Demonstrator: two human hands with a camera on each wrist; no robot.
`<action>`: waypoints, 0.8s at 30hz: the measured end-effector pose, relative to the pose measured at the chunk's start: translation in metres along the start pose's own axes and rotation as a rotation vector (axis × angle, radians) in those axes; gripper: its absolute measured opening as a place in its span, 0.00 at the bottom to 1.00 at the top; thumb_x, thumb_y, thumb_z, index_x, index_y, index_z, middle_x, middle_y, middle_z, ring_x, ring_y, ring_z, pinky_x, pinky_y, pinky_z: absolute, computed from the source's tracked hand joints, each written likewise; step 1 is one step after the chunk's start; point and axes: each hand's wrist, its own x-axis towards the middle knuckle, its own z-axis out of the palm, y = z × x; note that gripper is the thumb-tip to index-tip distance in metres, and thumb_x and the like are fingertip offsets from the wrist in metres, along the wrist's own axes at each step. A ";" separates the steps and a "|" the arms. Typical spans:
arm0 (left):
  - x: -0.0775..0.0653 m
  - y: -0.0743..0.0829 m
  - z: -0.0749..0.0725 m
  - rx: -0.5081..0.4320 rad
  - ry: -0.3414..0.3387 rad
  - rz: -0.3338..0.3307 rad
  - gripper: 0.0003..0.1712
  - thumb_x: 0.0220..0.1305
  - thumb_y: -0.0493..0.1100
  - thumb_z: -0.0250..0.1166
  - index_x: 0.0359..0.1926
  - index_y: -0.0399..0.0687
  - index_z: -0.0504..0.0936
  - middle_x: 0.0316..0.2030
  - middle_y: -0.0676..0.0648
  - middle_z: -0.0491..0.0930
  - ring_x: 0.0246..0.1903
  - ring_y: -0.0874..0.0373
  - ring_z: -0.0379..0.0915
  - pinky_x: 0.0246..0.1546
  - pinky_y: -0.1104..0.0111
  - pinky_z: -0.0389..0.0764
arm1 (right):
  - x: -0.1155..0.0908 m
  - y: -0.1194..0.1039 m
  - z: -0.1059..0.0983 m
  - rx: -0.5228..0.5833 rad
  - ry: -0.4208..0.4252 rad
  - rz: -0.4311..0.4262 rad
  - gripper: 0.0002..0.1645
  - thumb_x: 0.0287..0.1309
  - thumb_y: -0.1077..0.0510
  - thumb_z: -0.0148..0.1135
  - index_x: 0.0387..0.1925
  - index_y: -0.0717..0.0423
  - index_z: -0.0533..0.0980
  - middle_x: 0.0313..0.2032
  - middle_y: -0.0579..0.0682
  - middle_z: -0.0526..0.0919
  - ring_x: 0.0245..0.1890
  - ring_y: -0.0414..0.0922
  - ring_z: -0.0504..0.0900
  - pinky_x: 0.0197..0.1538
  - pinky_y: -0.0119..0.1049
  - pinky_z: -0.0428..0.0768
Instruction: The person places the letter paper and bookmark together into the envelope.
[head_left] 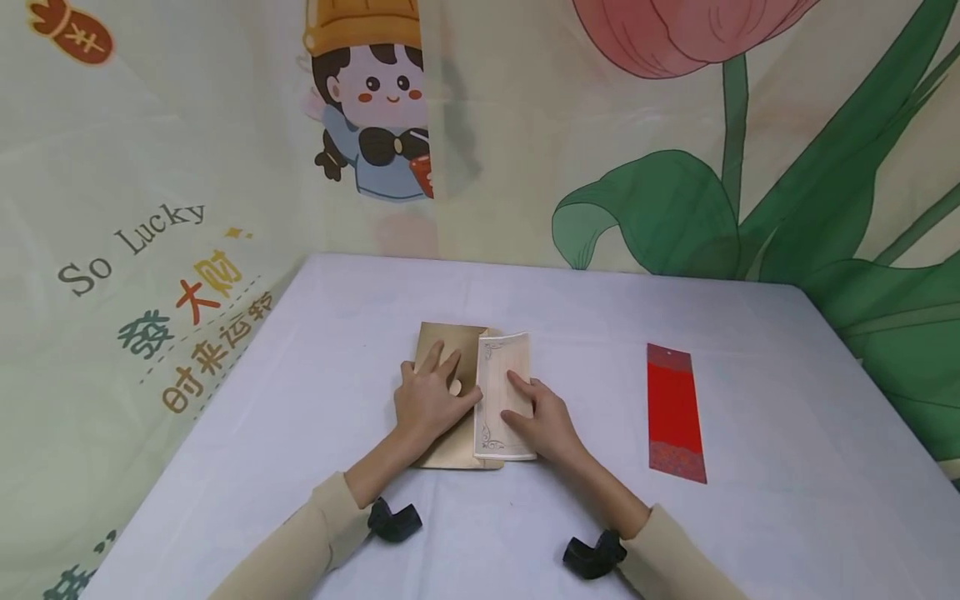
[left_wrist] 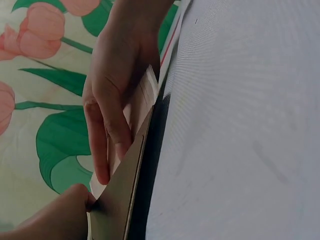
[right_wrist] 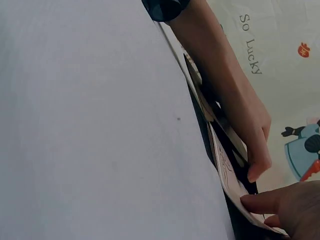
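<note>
A brown paper envelope (head_left: 453, 450) with a small round button lies near the middle of the table. Spread over its front, my left hand (head_left: 429, 402) rests with the thumb reaching to the envelope's right edge. Beside that edge is a stack of cream cards (head_left: 495, 358) with ornamental corners, overlapping the envelope. My right hand (head_left: 546, 421) holds the cards from the right, thumb and forefinger on their face. In the left wrist view the near end of the cards (left_wrist: 142, 102) sits behind the envelope's edge (left_wrist: 120, 195), close to the left thumb.
A long red slip (head_left: 675, 412) with patterned ends lies to the right on the white-covered table (head_left: 765, 375). Behind the table hangs a backdrop (head_left: 510, 167) with printed flowers and a cartoon figure. Black wrist mounts (head_left: 395, 521) sit at both cuffs.
</note>
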 end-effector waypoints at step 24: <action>-0.002 -0.006 0.008 0.063 -0.004 0.085 0.41 0.36 0.67 0.58 0.52 0.53 0.78 0.59 0.45 0.68 0.38 0.41 0.64 0.21 0.57 0.75 | 0.017 0.014 -0.009 -0.447 -0.235 -0.321 0.57 0.39 0.32 0.62 0.66 0.58 0.55 0.66 0.54 0.53 0.66 0.53 0.49 0.62 0.59 0.44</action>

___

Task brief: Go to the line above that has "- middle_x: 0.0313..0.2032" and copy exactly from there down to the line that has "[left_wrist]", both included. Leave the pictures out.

Task answer:
  - middle_x: 0.0313..0.2032
  - middle_y: -0.0579..0.0682
  - middle_z: -0.0526..0.0919
  - ring_x: 0.0245..0.1890
  - ring_y: -0.0414..0.0922
  - ring_z: -0.0504..0.0900
  - pinky_x: 0.0197..0.1538
  - pinky_y: -0.0119..0.1049
  - pinky_z: -0.0428..0.0768
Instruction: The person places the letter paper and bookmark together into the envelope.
[head_left] 
[left_wrist] 

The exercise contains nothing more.